**WHAT TO PRODUCE**:
Of the entries below, return only those lines from the line with "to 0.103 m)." to the line with "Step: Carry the", exactly, both included.

**DATA RECORDS**:

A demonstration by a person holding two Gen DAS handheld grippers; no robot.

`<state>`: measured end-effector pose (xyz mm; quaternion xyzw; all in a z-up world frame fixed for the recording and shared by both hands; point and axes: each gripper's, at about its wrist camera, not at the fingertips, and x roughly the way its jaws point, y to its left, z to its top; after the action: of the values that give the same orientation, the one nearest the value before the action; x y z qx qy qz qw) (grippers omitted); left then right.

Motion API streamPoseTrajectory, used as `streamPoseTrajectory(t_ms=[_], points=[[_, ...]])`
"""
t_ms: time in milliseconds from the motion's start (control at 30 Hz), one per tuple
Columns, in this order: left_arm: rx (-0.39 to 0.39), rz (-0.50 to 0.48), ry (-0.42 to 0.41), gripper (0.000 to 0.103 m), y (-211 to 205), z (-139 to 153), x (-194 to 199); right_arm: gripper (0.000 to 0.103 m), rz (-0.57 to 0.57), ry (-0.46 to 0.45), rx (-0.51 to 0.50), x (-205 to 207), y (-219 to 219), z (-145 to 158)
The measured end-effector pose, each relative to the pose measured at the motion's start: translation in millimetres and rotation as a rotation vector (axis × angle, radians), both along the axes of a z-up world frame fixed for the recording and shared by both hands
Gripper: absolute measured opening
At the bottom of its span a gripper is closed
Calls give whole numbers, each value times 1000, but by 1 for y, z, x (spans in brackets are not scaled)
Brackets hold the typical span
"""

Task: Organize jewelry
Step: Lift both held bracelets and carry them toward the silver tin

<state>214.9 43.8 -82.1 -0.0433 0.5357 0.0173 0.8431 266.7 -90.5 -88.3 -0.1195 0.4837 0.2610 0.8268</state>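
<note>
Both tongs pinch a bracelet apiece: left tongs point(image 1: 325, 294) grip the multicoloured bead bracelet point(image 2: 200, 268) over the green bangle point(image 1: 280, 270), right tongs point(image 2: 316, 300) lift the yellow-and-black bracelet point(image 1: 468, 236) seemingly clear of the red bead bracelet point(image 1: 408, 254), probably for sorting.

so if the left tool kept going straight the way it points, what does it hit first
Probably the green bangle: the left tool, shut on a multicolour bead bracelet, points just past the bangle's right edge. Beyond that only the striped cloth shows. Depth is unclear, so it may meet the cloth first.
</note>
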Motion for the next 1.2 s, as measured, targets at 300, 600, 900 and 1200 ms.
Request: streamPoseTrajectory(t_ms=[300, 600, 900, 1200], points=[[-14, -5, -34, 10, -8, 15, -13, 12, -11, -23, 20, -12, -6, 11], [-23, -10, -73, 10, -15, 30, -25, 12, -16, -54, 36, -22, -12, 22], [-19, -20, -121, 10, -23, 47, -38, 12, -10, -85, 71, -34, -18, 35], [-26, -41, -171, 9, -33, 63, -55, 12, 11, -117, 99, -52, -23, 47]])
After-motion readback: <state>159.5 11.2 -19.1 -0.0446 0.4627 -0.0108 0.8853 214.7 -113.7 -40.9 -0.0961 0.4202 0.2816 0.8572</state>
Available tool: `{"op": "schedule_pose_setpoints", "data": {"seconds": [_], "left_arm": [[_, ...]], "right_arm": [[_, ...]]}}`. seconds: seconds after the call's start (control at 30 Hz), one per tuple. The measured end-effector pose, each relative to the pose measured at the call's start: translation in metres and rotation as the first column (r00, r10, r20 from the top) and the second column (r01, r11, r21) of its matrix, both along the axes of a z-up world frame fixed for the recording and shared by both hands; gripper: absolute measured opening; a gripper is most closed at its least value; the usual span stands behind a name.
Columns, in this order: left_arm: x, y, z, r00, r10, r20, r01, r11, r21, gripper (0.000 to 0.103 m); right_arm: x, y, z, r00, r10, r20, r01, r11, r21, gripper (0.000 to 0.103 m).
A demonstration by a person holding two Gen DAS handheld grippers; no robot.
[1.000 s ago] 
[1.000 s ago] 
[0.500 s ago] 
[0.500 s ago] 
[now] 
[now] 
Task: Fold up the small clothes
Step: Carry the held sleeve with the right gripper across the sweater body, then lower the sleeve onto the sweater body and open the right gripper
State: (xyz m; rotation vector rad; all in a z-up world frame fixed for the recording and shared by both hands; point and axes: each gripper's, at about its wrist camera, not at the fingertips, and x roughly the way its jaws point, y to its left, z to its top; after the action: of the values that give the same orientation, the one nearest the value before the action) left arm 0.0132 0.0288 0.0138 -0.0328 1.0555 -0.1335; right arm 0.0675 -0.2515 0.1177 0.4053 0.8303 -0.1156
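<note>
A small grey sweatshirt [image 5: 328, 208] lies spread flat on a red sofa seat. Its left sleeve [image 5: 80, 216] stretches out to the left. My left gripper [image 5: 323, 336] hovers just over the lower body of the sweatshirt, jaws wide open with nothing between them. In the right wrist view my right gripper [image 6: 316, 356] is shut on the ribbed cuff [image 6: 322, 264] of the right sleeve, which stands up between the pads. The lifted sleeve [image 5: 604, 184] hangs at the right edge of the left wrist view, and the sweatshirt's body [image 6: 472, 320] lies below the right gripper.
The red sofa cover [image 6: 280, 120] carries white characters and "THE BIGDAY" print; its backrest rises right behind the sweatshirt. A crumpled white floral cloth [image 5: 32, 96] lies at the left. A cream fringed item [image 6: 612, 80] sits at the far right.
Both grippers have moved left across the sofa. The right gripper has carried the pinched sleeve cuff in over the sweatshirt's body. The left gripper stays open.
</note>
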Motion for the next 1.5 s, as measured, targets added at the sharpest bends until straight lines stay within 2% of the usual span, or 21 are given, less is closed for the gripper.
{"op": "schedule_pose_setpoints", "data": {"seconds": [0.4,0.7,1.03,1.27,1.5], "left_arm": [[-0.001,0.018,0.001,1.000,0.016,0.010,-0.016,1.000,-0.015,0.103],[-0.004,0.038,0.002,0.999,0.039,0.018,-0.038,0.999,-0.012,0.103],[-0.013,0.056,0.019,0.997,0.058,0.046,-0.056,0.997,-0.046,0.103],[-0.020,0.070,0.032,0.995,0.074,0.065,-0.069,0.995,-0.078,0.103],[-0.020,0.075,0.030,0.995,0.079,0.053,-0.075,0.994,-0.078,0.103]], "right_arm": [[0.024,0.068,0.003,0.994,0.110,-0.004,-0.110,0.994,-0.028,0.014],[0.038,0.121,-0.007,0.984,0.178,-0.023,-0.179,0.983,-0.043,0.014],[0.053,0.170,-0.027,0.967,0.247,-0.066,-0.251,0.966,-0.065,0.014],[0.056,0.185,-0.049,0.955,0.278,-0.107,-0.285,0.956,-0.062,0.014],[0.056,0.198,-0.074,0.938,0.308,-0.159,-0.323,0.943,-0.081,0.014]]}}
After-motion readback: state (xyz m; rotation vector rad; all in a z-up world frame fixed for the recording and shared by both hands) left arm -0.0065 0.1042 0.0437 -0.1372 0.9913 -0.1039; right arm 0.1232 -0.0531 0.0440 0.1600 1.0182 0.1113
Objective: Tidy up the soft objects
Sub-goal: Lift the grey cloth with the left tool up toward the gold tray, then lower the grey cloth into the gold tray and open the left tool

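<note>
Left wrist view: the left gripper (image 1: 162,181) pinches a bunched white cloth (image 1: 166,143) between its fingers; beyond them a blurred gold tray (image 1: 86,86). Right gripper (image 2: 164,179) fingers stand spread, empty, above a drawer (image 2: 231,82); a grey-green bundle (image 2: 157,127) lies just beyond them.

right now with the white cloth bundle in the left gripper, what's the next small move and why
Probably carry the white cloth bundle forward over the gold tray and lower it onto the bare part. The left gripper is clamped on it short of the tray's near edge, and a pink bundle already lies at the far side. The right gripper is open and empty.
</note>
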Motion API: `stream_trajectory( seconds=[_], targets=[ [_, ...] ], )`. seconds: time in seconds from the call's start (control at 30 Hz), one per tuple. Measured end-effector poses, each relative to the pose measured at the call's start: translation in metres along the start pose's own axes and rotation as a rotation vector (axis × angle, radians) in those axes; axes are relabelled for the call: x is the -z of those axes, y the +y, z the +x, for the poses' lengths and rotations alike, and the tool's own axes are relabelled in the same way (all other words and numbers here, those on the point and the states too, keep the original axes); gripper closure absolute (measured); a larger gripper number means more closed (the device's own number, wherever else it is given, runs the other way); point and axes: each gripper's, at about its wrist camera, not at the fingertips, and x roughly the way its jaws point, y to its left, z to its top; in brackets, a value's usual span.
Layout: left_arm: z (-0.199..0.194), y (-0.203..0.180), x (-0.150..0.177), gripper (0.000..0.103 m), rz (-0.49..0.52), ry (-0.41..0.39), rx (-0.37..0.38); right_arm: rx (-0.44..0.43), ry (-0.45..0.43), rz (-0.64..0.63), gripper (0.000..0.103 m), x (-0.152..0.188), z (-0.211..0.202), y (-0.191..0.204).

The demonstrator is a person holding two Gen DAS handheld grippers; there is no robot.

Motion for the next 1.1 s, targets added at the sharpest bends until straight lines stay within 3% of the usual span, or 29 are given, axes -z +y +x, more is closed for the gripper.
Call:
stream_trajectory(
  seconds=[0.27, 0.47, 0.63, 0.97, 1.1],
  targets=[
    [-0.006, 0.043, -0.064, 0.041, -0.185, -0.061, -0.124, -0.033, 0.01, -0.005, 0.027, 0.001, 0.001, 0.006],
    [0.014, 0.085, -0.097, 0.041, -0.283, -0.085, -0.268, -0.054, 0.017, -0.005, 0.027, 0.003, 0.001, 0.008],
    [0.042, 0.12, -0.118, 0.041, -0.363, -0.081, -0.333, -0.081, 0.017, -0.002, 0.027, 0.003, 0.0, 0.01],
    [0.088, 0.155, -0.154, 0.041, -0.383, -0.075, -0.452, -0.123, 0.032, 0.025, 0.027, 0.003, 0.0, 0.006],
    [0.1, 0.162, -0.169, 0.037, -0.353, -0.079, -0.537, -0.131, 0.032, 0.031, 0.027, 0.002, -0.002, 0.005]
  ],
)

**SOLUTION**:
Columns, in this order: left_arm: x, y, z, r00, r10, r20, r01, r11, r21, gripper (0.000 to 0.103 m); right_arm: x, y, z, r00, r10, r20, r01, r11, r21, gripper (0.000 to 0.103 m).
A demonstration by a person holding two Gen DAS handheld grippers; no robot.
[1.000 s ago] 
[1.000 s ago] 
[0.500 s ago] 
[0.500 s ago] 
[now] 
[now] 
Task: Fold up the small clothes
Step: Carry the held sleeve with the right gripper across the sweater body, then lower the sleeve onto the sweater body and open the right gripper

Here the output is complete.